Während des Prozesses, welcher noch andere Ansprüche der Kläger an den Beklagten zum Gegenstände hatte, gab der Beklagte die verlangte Cessionserklärung gegen Empfang des Geldes ab, nachdem die Kläger eine Erbbescheinigung, laut deren sie die einzigen Erben des ursprünglich Berechtigten geworden waren, vorgelegt hatten. Er bestritt aber die Verpflichtung zur Tragung der durch das fragliche Klagebegehren entstandenen Mehrkosten des Prozesses, weil die Kläger bei der von ihnen und in ihrem Auftrage vom Rechtsanwälte L. an ihn - den Beklagten - gerichteten Aufforderung, sich zur bestimmten Stunde an dem angegebenen Orte einzufinden, ihre Legitimation als alleinige Erben des ursprünglich Berechtigten nicht beigebracht hätten.
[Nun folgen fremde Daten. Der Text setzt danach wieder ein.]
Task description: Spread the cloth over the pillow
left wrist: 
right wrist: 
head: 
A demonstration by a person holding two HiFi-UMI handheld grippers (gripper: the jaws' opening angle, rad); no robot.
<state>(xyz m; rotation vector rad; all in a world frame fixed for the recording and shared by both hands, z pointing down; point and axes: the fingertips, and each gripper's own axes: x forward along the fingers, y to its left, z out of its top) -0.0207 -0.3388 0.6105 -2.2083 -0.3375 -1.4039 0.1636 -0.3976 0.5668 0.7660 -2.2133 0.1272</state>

Beide Vorderrichter legten auch diese Mehrkosten den Klägern zur Last. Auf die Revision der Kläger wurde jedoch das Berufungsurteil aufgehoben und der Beklagte zur Tragung der Mehrkosten verurteilt.

Aus den Gründen

"Nach dem vorliegenden Thatsachenmateriale muß angenommen werden, daß der Beklagte durch sein Verhalten die Kläger zu dem auf seine Verurteilung zur Rückcession der Hypothek gegen Zahlung der 172 300 M gerichteten, demnächst durch Klaglosstellung der Kläger erledigten Klagbegehren ohne gegründete Veranlassung genötigt hat. Der Beklagte war allerdings, wie sich aus der Natur der Sache ergiebt, in seinem Rechte, wenn er die Rückcession der Hypothek nicht leistete, bevor die Kläger ihm gegenüber als Erben des Kommissionsrates M. sich glaubhaft ausgewiesen hatten. Der in dem Schreiben vom 24. März 1882 ihm gemachten Anzeige davon, daß die Kläger als die alleinigen Erben des M. von der Befugnis des Rückerwerbes der Hypothek Gebrauch zu machen willens seien, brauchte er also nicht in der Art Glauben zu schenken, daß er auf das Verlangen der Kläger ohne den Nachweis ihrer Erbeseigenschaft einging. Aber daraus folgt nicht, daß er das Schreiben vom 24. März 1882 und die späteren Aufforderungen völlig unbeachtet lassen durfte. Nach dem Ableben des M. waren dessen Erben berechtigt, die Rückcession vom Beklagten gegen Zahlung des verabredeten Wertes zu verlangen. Traten dem Beklagten gegenüber Personen als Erben des ursprünglich Berechtigten mit dem Ansprüche auf Rückcession auf, so hatte er, wenn er an der Legitimation derselben zweifelte, sei es, daß ihm der Tod des ursprünglich Berechtigten nicht bekannt war, sei es, daß er zwar von dessen Ableben, aber nicht davon, wer die Erben desselben "geworden waren, glaubhafte Kenntnis hatte, die Aufforderung abzuweisen, dabei aber die als Erben aufgetretenen Personen nicht im Ungewissen über das Motiv der Abweisung zu lassen. Das Unbeachtetlassen der Aufforderung der Kläger entspricht, wenn überhaupt unterstellt werden darf, daß es dem Beklagten nicht darum zu thun gewesen ist, die Ausübung der in Rede stehenden Befugnis seitens der Kläger bei der Kürze der dem letzteren noch bleibenden Frist illusorisch zu machen, so wenig den Gepflogenheiten und Bedürfnissen des geordneten, auf Treue und Glauben beruhenden geschäftlichen Verkehres, daß es die Kläger zu der Annahme nötigen mußte, der Beklagte wolle die Rückcession nicht leisten. Wenn daher die Kläger auf Grund dieser Annahme den Prozeßweg beschritten, so hat der Beklagte sie dazu durch sein Verhalten veranlaßt und er muß die dadurch entstandenen Mehrkosten des Prozesses tragen.1

  • 1. Vgl. das einen ähnlichen Fall entscheidende Urteil des vorm. Preußischen Obertribunales in dessen Entsch. Bd. 78 S. 22.